### Work order
The whole listing should come back exactly as written, except for the pictures.

### Dataset content
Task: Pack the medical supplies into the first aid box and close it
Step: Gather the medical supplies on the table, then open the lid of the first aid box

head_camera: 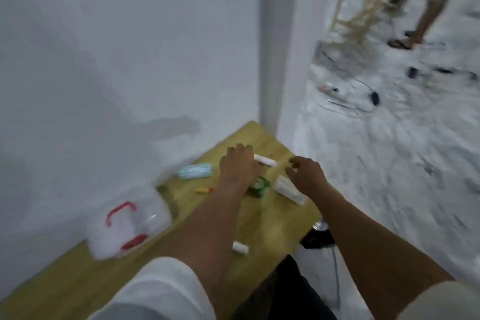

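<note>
Head view is blurred. The translucent white plastic first aid box (127, 228) with red handle and red latch stands on the wooden yellow table (272, 226), at its left edge by the wall. The left hand (240, 163) lies palm down, fingers spread, touching a white flat tube (265, 160). The right hand (305, 173) hovers with fingers loosely curled and holds nothing, just beside a white paper packet (289, 189). Between the forearms lies a green roll (258, 186). A light blue striped pack (196, 171), a small yellow-orange item (204, 190) and a small white roll (240, 247) lie apart on the table.

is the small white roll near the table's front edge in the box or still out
Out. The small white roll lies on the bare wooden table, apart from the first aid box.
</note>
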Tool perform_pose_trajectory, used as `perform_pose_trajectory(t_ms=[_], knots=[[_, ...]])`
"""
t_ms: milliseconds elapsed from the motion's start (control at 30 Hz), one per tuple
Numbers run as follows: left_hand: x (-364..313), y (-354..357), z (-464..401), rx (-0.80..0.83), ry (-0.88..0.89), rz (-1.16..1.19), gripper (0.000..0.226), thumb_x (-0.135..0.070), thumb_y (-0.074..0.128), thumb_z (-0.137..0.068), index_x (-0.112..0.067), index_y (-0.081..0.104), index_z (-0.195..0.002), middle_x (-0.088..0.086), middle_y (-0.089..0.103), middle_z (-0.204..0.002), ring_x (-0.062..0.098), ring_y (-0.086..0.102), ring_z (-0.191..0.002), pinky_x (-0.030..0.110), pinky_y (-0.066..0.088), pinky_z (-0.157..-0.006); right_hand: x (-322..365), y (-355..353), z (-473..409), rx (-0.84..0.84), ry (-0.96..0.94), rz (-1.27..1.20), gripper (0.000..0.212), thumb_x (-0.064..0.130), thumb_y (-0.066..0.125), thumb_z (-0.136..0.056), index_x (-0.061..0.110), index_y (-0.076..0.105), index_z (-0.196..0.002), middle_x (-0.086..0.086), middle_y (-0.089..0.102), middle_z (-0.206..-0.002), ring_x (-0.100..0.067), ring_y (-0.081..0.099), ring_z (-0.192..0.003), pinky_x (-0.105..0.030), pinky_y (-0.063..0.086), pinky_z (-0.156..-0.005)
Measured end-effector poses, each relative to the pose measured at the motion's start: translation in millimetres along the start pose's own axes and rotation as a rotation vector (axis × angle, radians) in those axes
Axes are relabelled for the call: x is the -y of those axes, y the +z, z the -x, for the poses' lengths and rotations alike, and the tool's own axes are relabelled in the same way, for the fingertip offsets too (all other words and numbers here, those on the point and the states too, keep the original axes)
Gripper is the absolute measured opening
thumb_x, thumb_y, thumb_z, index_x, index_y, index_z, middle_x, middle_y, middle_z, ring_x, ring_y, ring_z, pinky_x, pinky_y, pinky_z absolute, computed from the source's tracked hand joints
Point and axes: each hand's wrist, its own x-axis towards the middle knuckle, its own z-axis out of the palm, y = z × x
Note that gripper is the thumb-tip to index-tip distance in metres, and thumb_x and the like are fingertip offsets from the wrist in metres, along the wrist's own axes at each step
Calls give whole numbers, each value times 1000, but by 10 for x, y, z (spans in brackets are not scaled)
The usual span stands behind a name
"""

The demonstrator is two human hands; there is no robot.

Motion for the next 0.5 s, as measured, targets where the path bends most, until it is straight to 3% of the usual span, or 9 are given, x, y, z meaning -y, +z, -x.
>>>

### Task response
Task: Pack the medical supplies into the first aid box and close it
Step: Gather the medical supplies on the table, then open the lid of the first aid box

head_camera: 

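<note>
Head view is blurred. The translucent white plastic first aid box (127, 228) with red handle and red latch stands on the wooden yellow table (272, 226), at its left edge by the wall. The left hand (240, 163) lies palm down, fingers spread, touching a white flat tube (265, 160). The right hand (305, 173) hovers with fingers loosely curled and holds nothing, just beside a white paper packet (289, 189). Between the forearms lies a green roll (258, 186). A light blue striped pack (196, 171), a small yellow-orange item (204, 190) and a small white roll (240, 247) lie apart on the table.

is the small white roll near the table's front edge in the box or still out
Out. The small white roll lies on the bare wooden table, apart from the first aid box.
</note>
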Tool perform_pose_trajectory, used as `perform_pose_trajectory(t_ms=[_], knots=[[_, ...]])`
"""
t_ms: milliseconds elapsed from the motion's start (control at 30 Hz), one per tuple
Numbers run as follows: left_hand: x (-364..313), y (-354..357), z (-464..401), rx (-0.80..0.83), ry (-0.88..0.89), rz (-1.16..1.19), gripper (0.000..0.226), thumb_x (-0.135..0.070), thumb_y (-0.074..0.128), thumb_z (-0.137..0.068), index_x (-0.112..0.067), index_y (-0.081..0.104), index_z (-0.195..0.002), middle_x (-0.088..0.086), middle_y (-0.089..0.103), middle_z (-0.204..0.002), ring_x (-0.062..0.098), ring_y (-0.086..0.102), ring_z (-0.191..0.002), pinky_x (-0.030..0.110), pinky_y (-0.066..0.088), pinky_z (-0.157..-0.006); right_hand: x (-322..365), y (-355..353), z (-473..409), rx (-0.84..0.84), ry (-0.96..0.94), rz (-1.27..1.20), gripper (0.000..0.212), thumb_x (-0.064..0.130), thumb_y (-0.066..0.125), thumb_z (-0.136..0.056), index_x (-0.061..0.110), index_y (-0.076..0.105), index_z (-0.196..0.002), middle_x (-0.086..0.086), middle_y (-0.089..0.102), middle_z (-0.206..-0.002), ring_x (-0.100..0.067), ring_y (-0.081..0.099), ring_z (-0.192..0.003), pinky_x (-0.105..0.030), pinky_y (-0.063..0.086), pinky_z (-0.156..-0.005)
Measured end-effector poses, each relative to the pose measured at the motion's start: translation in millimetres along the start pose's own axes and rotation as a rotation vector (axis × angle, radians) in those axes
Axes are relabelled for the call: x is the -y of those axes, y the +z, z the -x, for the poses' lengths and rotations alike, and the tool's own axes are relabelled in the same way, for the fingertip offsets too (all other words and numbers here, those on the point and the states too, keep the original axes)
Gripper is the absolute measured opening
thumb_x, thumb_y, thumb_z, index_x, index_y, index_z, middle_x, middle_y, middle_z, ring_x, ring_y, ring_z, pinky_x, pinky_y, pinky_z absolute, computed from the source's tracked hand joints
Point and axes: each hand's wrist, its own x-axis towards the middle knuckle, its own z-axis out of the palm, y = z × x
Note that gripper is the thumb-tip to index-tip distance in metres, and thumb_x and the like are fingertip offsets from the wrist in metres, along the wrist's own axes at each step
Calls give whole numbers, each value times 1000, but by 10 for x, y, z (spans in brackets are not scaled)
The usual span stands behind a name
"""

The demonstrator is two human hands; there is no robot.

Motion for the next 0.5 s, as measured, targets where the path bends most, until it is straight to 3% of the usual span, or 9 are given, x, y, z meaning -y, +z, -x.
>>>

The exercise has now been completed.